On the $L$-series of F. Pellarin

TL;DR

This paper extends Pellarin's work on special values of certain $L$-series in finite characteristic, showing they can be analytically continued and interpolated at finite primes, revealing new structural insights.

Contribution

It demonstrates the analytic continuation and interpolation of Pellarin's $L$-series at finite primes, expanding understanding of their properties in finite characteristic.

Findings

$L$-series can be analytically continued with trivial zeroes.

The $L$-series can be interpolated at finite primes.

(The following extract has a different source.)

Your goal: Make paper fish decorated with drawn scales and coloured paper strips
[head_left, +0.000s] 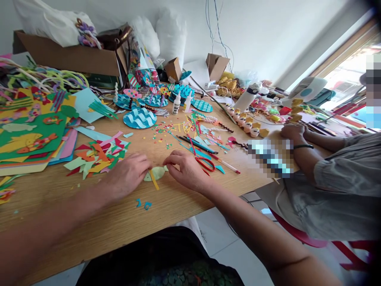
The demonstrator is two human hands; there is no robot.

New structural insights into $L$-series in finite characteristic.

Abstract

The calculation, by L.\ Euler, of the values at positive even integers of the Riemann zeta function, in terms of powers of $\pi$ and rational numbers, was a watershed event in the history of number theory and classical analysis. Since then many important analogs involving $L$-values and periods have been obtained. In analysis in finite characteristic, a version of Euler's result was given by L.\ Carlitz \cite{ca2} in the 1930's which involved the period of a rank 1 Drinfeld module (the Carlitz module) in place of $\pi$. In a very original work \cite{pe2}, F.\ Pellarin has quite recently established a "deformation" of Carlitz's result involving certain $L$-series and the deformation of the Carlitz period given in \cite{at1}. Pellarin works only with the values of this $L$-series at positive integral points. We show here how the techniques of \cite{go1} also allow these new $L$-series to be analytically continued -- with associated trivial zeroes -- and interpolated at finite primes.